WORK ORDER: Lines from the one containing "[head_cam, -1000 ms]" through the end of the data are to be returned exactly, and no others.

======

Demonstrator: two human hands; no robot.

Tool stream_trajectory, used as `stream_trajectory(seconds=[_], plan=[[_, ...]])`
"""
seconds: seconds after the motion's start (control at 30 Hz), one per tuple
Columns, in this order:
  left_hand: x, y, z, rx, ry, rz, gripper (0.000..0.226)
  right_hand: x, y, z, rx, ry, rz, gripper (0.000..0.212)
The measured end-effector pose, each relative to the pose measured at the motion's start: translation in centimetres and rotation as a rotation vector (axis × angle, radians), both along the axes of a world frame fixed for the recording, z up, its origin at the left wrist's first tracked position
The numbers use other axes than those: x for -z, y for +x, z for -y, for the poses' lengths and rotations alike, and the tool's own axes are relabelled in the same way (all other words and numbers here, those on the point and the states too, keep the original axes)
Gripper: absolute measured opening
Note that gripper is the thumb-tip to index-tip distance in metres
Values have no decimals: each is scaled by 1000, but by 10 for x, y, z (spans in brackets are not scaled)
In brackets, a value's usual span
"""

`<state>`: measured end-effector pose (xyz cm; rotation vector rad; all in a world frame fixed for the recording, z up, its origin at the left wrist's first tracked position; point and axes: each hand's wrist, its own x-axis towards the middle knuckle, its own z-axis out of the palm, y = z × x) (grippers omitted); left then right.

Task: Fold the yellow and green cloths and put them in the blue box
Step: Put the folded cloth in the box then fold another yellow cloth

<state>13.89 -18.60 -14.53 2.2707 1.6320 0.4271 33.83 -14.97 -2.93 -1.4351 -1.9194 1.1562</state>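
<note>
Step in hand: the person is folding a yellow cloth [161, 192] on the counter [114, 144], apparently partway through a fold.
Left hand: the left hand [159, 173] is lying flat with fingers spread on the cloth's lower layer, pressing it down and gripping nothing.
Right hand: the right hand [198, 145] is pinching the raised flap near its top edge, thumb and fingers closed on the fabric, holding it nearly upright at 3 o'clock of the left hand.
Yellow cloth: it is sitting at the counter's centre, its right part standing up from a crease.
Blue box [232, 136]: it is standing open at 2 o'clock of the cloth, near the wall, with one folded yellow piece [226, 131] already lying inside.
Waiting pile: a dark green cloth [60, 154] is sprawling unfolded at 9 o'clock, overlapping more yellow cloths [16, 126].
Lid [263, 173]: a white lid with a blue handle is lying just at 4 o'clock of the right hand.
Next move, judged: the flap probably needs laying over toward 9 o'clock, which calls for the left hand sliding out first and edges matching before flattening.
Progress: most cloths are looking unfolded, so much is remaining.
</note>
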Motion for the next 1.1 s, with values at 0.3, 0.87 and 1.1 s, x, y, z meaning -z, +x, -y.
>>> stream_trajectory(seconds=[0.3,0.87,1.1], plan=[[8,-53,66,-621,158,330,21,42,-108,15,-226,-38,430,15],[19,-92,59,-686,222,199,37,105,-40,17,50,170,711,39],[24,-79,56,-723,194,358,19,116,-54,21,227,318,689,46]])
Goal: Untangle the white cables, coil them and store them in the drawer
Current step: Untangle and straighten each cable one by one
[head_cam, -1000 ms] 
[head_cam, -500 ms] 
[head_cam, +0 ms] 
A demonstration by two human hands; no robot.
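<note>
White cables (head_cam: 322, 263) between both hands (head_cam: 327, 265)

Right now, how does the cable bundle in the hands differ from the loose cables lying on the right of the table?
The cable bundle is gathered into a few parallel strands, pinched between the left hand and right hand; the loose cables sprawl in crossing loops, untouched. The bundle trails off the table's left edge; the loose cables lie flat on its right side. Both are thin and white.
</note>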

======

TASK RESULT:
[head_cam, -1000 ms] 
[head_cam, -500 ms] 
[head_cam, +0 ms] 
A demonstration by two human hands; no robot.
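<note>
White cables (head_cam: 322, 263) between both hands (head_cam: 327, 265)

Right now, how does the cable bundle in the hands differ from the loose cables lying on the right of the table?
The cable bundle is gathered into a few parallel strands, pinched between the left hand and right hand; the loose cables sprawl in crossing loops, untouched. The bundle trails off the table's left edge; the loose cables lie flat on its right side. Both are thin and white.
</note>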

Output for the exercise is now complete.